Pictures in the data should be dropped; transcribe exactly the lines from the one that has "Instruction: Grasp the" through the one that has "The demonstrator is".

== Segment start ==

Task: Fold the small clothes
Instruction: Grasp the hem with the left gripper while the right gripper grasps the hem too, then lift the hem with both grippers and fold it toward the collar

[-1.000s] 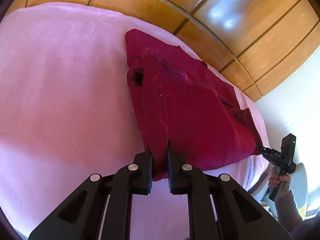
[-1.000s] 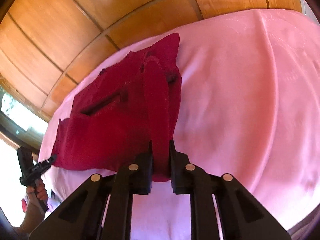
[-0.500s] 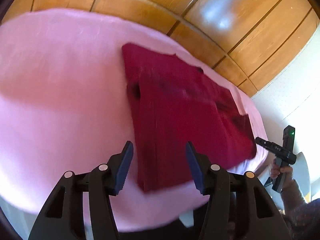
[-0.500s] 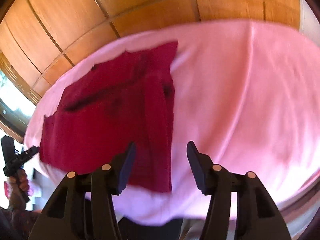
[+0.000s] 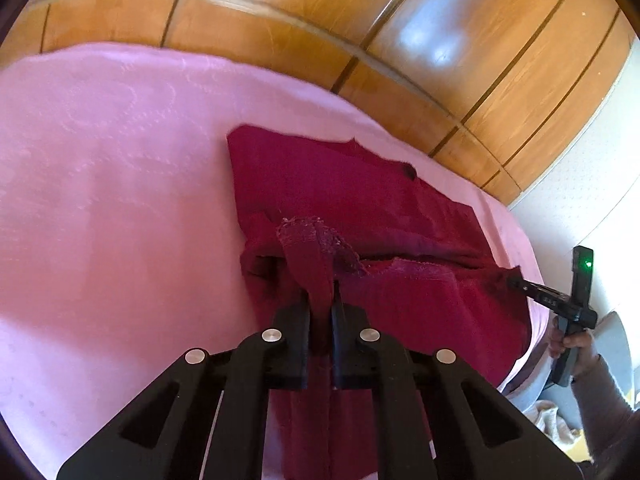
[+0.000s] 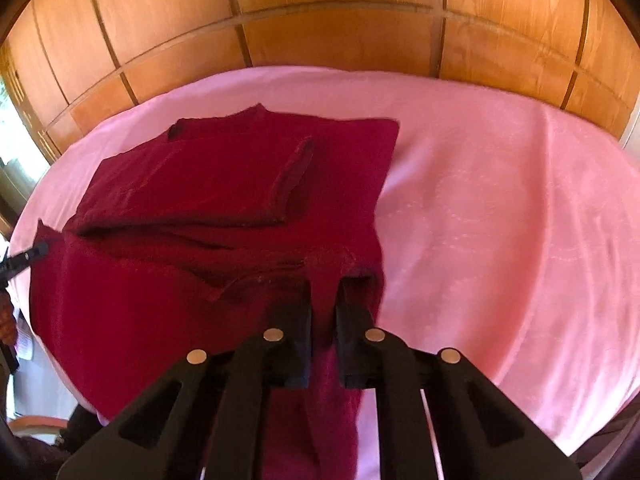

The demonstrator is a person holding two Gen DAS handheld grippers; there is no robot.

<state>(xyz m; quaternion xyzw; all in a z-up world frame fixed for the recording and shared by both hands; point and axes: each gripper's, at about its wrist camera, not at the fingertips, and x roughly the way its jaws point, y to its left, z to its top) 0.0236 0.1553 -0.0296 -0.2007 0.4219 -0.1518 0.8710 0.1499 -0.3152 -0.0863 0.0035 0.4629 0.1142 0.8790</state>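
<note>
A dark red garment (image 5: 360, 200) lies partly folded on the pink bed cover (image 5: 100, 200). In the left wrist view my left gripper (image 5: 320, 300) has its jaws closing tight on a pinch of the garment's near edge, and cloth bunches up between the fingers. In the right wrist view my right gripper (image 6: 324, 292) is likewise closing on the garment (image 6: 224, 184) at its near edge, with a strip of cloth hanging down between the fingers. Each view shows the other gripper at the garment's far side: the right gripper (image 5: 516, 282) and the left gripper (image 6: 40, 248).
A wooden panelled headboard (image 5: 360, 40) runs behind the bed. A white wall (image 5: 580, 160) stands to the right of it. A person's hand (image 5: 572, 340) and sleeve hold the right gripper's handle beyond the bed's edge. The pink cover (image 6: 500, 200) stretches wide beside the garment.
Both grippers held the hem, opened and let the garment drop flat, then shut again on its near edge. The cloth now rises in a pinch at each gripper.
</note>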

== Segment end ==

→ Exercise response
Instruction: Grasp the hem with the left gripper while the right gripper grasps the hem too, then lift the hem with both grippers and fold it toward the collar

[-1.000s] 
[-1.000s] 
[-0.500s] 
[-0.500s] 
[+0.000s] 
[+0.000s] 

The demonstrator is a person holding two Gen DAS handheld grippers; there is no robot.

This exercise requires no further output.